What we will do instead is to 'tunnel' everything through SSH (which I'm using to administer the server remotely anyway), using the following command:

rsync -avzP -e ssh root@www.myserver.com:/tmp/backup .

This command will copy everything under /tmp/backup on the remote system (www.myserver.com), to the current directory on your local machine. The '-e ssh' option tells RSync to use ssh as it's shell (not needed in recent rsync versions), the '-z' option compresses the data stream, the '-v' option (verbose) shows us what is being transferred, 'a' option (archive) tells rsync that we want recursion and want to preserve all metadata, and finally, the '-P' option shows the progress of large files (and holds onto incomplete transfers).

If you want to run this command as part of a script, for inclusion in a cronjob for example, you should read my article on using SSH with public key authentication so that you don't need to type in a password every time.

Tips

  • Keep it simple
    A good backup strategy is easy to follow.

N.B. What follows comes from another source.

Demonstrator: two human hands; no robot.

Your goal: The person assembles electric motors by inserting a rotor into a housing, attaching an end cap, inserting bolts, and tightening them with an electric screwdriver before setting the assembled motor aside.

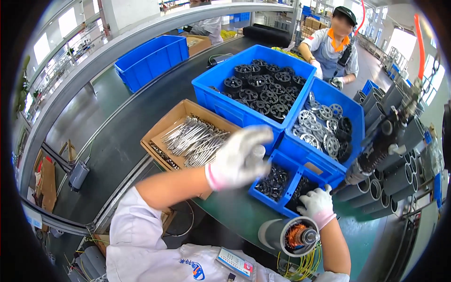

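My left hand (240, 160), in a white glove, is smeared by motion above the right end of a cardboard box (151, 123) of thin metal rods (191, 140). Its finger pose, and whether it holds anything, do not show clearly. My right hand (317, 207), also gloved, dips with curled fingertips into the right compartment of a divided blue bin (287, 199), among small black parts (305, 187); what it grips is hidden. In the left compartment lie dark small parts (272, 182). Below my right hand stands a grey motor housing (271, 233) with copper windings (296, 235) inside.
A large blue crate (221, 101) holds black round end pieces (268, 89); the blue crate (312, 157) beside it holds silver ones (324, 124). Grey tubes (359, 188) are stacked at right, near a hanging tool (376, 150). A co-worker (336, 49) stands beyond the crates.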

Instead of rsync'ing an entire directory tree, I generate .tar archives of the files and folders I want backed-up into a temporary folder (/tmp/backup), and rsync them from there to ease management of the backups.
  • Beware compressed files
    In the tip above, I say to generate .tar files, and not .tar.gz files because, counter-intuitively, the gziped archive would take a lot longer to update. This is because of the nature of data compression — a single bit changed near the start of a file will result in a completely different compressed file, which rsync will have to copy in full.
  • Automate it
    After a couple of months even the easiest backup system becomes a strain to use. Add an entry or two to your crontabs to backup automatically, but don't forget to check up on things regularly.